§ Work instruction
Would you print exactly the lines that begin the listing and continue through the line holding "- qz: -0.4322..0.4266"? No pictures, please.

§ Data section
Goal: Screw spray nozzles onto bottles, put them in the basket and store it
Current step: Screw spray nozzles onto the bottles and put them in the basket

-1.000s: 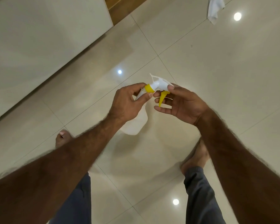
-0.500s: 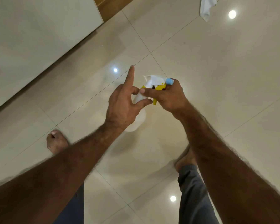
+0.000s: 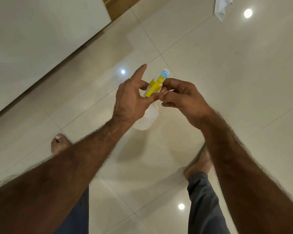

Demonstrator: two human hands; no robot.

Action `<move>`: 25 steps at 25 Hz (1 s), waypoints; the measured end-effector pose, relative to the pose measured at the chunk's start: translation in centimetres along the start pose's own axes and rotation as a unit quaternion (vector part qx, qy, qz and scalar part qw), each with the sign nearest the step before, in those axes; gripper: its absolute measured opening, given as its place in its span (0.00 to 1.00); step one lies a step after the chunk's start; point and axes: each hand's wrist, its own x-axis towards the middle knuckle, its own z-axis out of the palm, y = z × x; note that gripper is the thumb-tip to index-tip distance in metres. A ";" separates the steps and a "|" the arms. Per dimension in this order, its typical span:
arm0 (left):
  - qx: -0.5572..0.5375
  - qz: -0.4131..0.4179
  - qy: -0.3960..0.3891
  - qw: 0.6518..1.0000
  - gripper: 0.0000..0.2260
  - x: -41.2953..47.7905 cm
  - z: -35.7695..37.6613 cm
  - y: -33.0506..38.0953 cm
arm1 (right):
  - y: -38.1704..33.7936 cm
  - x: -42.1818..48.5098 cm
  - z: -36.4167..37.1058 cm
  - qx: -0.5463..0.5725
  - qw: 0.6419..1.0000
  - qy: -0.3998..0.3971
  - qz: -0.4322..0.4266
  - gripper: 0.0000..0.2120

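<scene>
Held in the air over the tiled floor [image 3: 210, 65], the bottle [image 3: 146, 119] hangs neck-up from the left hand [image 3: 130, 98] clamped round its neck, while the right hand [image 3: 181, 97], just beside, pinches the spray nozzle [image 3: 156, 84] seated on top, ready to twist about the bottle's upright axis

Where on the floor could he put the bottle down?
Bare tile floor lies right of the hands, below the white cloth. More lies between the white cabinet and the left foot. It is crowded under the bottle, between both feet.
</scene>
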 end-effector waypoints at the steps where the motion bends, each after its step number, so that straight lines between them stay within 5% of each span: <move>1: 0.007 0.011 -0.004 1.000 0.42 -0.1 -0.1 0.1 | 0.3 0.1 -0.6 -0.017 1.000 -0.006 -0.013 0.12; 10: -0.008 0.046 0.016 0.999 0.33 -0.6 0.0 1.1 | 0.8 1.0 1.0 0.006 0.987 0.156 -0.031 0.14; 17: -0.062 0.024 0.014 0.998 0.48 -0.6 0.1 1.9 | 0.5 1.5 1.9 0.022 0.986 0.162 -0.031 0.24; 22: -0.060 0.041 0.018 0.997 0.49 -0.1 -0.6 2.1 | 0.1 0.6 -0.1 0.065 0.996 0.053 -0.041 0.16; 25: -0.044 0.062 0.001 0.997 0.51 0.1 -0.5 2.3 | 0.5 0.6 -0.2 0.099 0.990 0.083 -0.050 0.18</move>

§ Solution to this task
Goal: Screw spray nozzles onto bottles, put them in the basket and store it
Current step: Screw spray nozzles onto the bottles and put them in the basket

-1.000s: 
-0.500s: 
+0.000s: 

Demonstrator: two human hands; no robot.

Action `<move>`: 25 steps at 25 Hz (1 s), waypoints; the measured end-effector pose, relative to the pose measured at the chunk's start: translation in centimetres along the start pose's own axes and rotation as a unit quaternion (vector part qx, qy, qz and scalar part qw), each with the sign nearest the step before, in those axes; gripper: its absolute measured opening, given as its place in its span (0.00 to 1.00); step one lies a step after the chunk's start; point and axes: each hand's wrist, its own x-axis towards the middle knuckle, its own z-axis out of the palm, y = z × x; note that gripper is the thumb-tip to index-tip distance in metres. A ";" separates the steps and a "|" the arms. Per dimension in this order, its typical span:
arm0 (left):
  - qx: -0.5572..0.5375
  - qz: -0.4131..0.4179
  - qy: -0.3960..0.3891
  - qw: 0.6518..1.0000
  - gripper: 0.0000..0.2260
  - x: -41.2953..47.7905 cm
  - z: -35.7695..37.6613 cm
  - y: -33.0506..38.0953 cm
arm1 (right):
  - y: -38.1704..33.7936 cm
  - x: -42.1818..48.5098 cm
  - z: -36.4167..37.1058 cm
  - qx: -0.5463..0.5725
  - qw: 0.6419..1.0000
  - qy: -0.3998..0.3971
  - qz: -0.4322..0.4266

The exercise is now done.